## Available records
+ + + +

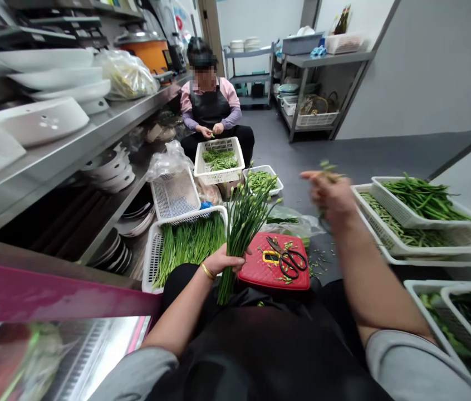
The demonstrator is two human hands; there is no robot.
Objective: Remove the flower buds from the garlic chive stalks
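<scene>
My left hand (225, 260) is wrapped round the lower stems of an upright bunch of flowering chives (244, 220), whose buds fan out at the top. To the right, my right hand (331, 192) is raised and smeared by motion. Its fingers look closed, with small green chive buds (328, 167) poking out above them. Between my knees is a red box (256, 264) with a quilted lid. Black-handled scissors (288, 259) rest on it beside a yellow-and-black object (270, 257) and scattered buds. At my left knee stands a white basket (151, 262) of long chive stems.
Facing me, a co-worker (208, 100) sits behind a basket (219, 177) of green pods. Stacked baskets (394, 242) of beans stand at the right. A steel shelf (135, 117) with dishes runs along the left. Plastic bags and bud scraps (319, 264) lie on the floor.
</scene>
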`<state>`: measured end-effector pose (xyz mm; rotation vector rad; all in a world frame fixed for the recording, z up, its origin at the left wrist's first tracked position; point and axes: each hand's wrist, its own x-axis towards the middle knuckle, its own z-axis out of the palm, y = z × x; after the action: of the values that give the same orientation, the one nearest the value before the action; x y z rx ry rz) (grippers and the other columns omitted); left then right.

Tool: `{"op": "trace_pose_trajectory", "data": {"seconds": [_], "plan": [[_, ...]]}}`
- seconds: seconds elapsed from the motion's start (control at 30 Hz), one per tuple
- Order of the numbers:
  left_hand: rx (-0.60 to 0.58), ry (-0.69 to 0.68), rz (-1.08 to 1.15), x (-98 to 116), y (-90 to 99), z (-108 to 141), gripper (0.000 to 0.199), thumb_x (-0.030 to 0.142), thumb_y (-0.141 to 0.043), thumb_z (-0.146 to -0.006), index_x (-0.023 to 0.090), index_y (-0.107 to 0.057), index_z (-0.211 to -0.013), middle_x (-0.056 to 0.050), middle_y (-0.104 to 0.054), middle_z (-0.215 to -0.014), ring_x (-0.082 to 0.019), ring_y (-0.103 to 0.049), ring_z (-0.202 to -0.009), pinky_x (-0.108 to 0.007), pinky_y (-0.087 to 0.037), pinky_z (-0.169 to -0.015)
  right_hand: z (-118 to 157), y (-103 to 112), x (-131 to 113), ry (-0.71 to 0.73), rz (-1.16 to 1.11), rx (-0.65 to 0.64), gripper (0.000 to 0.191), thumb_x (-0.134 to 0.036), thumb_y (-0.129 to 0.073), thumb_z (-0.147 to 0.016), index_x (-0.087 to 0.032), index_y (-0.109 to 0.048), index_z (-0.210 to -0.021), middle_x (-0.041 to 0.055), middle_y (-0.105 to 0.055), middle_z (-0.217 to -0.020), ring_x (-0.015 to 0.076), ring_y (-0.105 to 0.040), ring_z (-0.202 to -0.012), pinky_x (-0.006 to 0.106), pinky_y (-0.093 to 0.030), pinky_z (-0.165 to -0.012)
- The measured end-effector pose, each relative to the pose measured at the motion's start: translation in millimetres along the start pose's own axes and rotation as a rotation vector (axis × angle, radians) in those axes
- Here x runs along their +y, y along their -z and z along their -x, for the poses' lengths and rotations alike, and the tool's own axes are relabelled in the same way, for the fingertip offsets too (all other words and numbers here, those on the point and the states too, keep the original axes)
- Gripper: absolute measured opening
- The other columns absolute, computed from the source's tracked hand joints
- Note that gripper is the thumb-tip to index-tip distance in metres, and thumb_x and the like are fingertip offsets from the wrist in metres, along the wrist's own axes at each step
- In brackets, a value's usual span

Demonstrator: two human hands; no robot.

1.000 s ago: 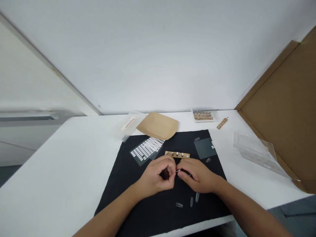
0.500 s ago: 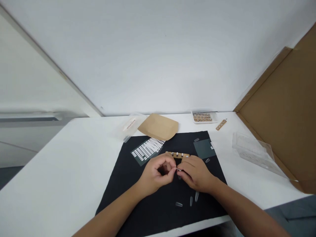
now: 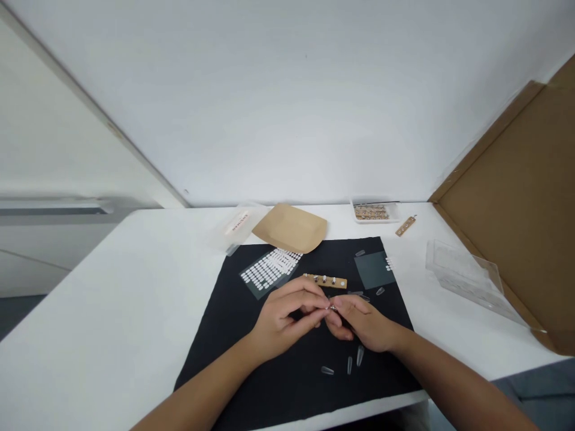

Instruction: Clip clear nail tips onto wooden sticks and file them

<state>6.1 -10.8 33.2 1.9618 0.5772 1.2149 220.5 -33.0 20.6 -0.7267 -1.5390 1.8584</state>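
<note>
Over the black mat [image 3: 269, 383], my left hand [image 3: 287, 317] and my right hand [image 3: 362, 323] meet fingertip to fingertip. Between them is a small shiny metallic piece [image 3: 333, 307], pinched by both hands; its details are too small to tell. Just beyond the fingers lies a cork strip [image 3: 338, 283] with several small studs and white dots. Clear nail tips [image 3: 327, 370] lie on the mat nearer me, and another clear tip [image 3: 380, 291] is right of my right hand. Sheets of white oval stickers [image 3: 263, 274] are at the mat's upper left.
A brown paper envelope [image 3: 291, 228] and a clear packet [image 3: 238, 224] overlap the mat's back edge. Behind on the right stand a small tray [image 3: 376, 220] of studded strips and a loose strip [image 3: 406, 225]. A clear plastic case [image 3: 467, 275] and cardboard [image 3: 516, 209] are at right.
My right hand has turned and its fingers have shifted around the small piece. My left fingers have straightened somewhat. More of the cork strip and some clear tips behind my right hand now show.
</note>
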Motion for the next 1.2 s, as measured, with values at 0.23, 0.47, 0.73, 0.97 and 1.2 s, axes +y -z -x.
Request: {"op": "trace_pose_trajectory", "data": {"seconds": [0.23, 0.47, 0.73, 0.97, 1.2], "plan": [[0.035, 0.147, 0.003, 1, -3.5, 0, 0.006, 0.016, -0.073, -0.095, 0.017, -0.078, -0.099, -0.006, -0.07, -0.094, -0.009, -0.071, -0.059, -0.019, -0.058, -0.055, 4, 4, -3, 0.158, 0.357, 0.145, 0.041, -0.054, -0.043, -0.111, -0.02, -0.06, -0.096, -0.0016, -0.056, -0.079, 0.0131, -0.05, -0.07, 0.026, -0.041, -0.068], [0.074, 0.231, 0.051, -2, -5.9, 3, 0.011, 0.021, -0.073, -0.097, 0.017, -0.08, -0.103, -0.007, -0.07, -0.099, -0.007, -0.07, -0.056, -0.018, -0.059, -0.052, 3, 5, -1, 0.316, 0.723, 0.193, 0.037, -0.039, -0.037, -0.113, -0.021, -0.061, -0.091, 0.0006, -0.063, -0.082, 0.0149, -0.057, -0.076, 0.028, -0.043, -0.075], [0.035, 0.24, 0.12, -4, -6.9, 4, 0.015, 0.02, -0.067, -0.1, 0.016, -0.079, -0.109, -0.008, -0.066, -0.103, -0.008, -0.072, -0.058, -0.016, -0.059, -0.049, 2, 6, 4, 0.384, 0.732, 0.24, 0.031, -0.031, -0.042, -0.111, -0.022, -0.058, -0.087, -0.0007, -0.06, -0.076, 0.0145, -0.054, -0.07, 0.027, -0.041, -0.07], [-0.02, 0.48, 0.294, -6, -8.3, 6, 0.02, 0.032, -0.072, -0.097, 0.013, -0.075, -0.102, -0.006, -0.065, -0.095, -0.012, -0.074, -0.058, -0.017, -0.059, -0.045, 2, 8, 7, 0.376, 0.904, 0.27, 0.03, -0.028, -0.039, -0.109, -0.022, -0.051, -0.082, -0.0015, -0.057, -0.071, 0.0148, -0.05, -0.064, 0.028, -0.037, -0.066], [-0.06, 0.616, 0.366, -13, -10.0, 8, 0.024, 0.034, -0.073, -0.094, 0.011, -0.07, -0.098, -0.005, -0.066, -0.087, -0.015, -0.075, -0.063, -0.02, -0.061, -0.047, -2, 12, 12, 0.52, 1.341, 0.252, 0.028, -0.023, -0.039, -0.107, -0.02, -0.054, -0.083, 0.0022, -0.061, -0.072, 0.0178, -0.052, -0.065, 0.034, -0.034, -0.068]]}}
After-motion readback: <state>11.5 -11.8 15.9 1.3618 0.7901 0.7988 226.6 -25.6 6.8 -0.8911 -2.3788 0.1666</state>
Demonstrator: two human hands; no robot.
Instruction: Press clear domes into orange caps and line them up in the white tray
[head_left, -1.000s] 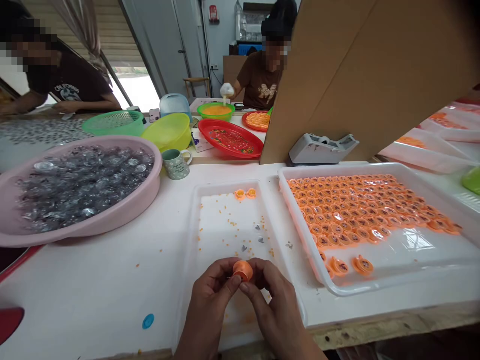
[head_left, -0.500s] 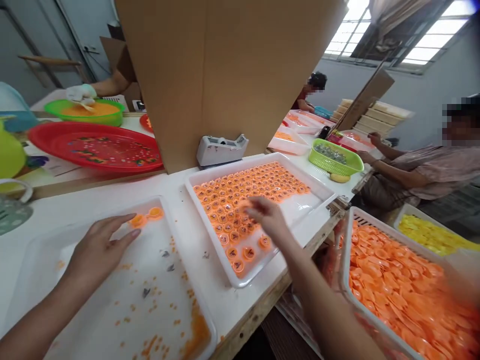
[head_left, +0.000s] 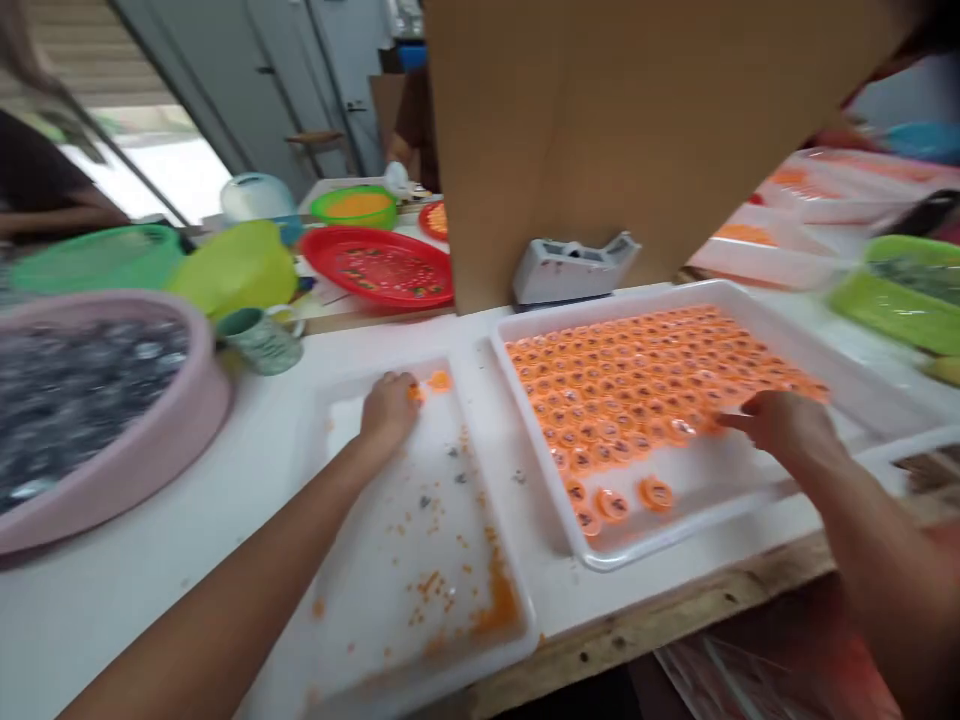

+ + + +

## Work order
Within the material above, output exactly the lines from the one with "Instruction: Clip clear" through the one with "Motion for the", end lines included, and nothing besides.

## Solution to this task
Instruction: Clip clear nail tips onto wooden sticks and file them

<state>6.1 -10.8 33.2 1.9618 0.5772 1.2149 220.5 -33.0 20.6 -0.7267 -1.5390 1.8584</state>
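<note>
Over the black mat [image 3: 269, 383], my left hand [image 3: 287, 317] and my right hand [image 3: 362, 323] meet fingertip to fingertip. Between them is a small shiny metallic piece [image 3: 333, 307], pinched by both hands; its details are too small to tell. Just beyond the fingers lies a cork strip [image 3: 338, 283] with several small studs and white dots. Clear nail tips [image 3: 327, 370] lie on the mat nearer me, and another clear tip [image 3: 380, 291] is right of my right hand. Sheets of white oval stickers [image 3: 263, 274] are at the mat's upper left.
A brown paper envelope [image 3: 291, 228] and a clear packet [image 3: 238, 224] overlap the mat's back edge. Behind on the right stand a small tray [image 3: 376, 220] of studded strips and a loose strip [image 3: 406, 225]. A clear plastic case [image 3: 467, 275] and cardboard [image 3: 516, 209] are at right.
My right hand has turned and its fingers have shifted around the small piece. My left fingers have straightened somewhat. More of the cork strip and some clear tips behind my right hand now show.
</note>
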Motion for the next 1.2 s, as measured, with values at 0.23, 0.47, 0.73, 0.97 and 1.2 s, axes +y -z -x.

Work on this exercise is complete, and nothing remains.